Info icon
End of Life Notice: For Trend Cloud One™ - Conformity Customers, Conformity will reach its End of Sale on “July 31st, 2025” and End of Life “July 31st, 2026”. The same capabilities and much more is available in Trend Vision One™ Cloud Risk Management. For details, please refer to Upgrade to Trend Vision One
Logo of Trend Micro
Use the Knowledge Base AI to help improve your Cloud Posture

Check for Availability Zone Configuration

Trend Vision One™ provides continuous assurance that gives peace of mind for your cloud infrastructure, delivering over 1100 automated best practice checks.

Risk Level: Medium (should be achieved)
Rule ID: Network-028

To maintain service resilience and prevent single points of failure in network connectivity, ensure that your Microsoft Azure NAT gateways are configured with appropriate Availability Zone (AZ) settings. For optimal resilience, always align your NAT gateway's Availability Zone (AZ) with the cloud resources it serves.
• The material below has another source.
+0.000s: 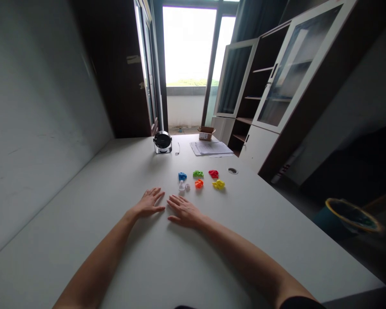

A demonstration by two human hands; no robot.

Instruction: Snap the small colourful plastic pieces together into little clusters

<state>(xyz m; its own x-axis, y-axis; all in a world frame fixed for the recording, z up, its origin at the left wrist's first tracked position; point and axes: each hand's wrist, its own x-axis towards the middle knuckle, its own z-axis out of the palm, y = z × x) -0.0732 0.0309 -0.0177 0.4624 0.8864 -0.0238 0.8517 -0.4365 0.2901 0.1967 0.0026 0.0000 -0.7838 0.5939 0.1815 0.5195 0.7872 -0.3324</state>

This rule resolution is part of the Conformity Security & Compliance tool for Azure.

Reliability
Performance
efficiency
Operational
excellence

In Azure cloud, a NAT gateway is a zonal resource, meaning it can be deployed to and operate from an individual Availability Zone (AZ). To achieve zone resiliency against outages, you should align your zonal NAT gateway resources with zonally designated IP-based resources, such as virtual machines (VMs). This configuration prevents a single point of failure by ensuring that if one Availability Zone experiences an infrastructure event, outbound internet connectivity for critical applications is maintained through the NAT gateway instances in the other healthy zones. By properly configuring your resources in this manner, you ensure business continuity and a highly available architecture.

Audit

To determine if your Azure NAT gateways are using appropriate Availability Zone settings, perform the following operations:

Using Azure Console

01 Sign in to the Microsoft Azure Portal.
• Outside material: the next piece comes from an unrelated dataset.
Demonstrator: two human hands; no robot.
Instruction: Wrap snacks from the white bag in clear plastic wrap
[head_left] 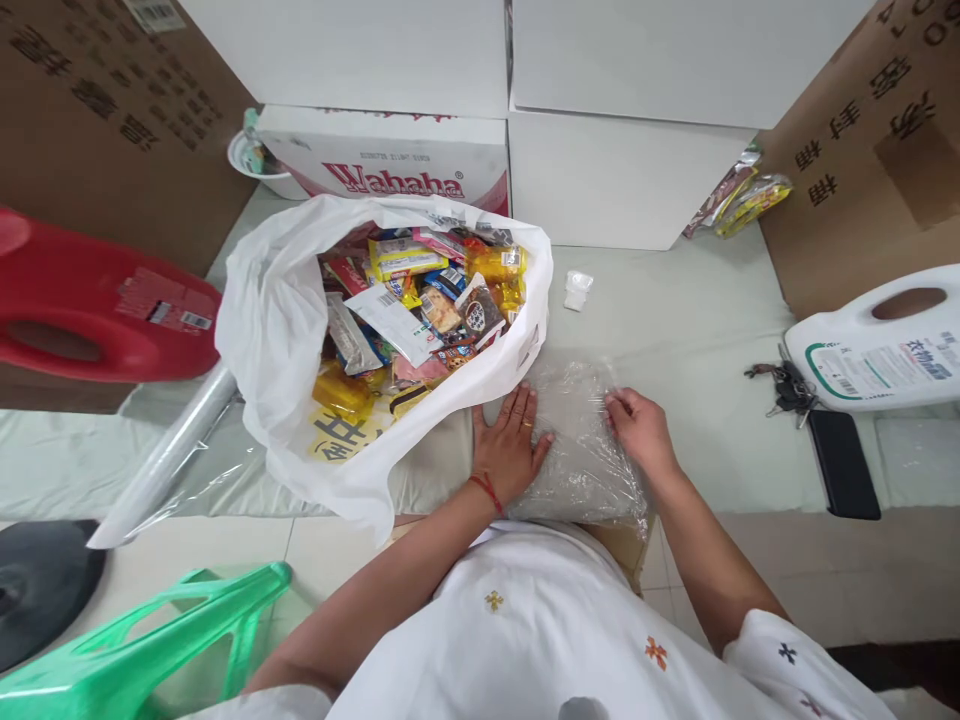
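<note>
A sheet of clear plastic film (574, 445) lies crinkled on the pale cloth surface in front of me. My left hand (508, 448) rests flat at its left edge, fingers stretched out and palm down. With fingertips pinched together, my right hand (641, 425) grips the film's right edge. Just beyond my left hand stands a white plastic bag (262, 290), its mouth wide apart. Inside are many small wrapped snacks (420, 300) in mixed colours. A small white packet (577, 288) lies beyond the film.
White boxes (600, 170) and a Wahaha carton (390, 165) line the back. At left are a red jug (112, 300), a roll of clear film (165, 455) and a green stool (150, 640). A white detergent jug (885, 340), keys (789, 385) and a phone (844, 465) lie right.
</note>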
02 Navigate to All resources blade available at https://portal.azure.com/#browse/all to access all your Microsoft Azure cloud resources.
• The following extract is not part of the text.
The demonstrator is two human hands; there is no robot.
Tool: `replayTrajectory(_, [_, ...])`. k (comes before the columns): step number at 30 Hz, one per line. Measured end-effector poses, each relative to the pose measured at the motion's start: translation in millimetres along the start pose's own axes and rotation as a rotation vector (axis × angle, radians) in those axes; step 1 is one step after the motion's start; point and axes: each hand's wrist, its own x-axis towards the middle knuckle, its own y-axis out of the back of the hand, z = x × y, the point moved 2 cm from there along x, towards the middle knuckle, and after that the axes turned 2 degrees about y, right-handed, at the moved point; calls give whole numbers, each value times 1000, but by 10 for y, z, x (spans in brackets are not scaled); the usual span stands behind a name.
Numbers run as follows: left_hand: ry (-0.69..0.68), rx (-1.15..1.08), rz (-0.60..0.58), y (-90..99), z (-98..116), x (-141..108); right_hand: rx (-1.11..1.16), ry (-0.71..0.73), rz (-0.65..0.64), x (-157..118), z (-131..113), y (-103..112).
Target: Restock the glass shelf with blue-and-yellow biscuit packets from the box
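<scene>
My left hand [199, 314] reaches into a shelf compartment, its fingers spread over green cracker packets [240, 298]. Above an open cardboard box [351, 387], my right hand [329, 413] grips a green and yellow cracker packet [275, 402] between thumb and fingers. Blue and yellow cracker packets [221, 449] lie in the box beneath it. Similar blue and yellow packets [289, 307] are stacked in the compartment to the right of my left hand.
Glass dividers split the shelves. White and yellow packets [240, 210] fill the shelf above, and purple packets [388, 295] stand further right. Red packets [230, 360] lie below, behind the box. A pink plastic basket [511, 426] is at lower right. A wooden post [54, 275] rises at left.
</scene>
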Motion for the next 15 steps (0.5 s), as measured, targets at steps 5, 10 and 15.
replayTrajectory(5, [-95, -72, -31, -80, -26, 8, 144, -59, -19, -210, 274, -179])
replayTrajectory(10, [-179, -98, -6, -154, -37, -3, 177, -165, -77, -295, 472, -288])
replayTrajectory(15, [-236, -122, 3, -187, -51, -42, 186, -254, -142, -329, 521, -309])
03 Choose the Azure subscription that you want to access from the Subscription equals all filter box and choose Apply.

04 From the Type equals all filter box, select Type for Filter, Equals for Operator, and NAT gateway for Value, then choose Apply to list the Microsoft Azure NAT gateways available in the selected subscription.

05 Click on the name (link) of the Azure NAT gateway that you want to examine.

06 In the NAT resource navigation panel, under Settings, select Properties, and check the Availability zone attribute value to identify the Availability Zone where the selected NAT gateway is deployed. If the Availability zone value is set to No Zone, the selected NAT gateway was placed in a unknown Availability Zone for you by Microsoft Azure.

07 In the resource navigation panel, under Settings, select Outbound IP, and click on the name (link) of the associated public IP address, listed in the Public IP addresses section.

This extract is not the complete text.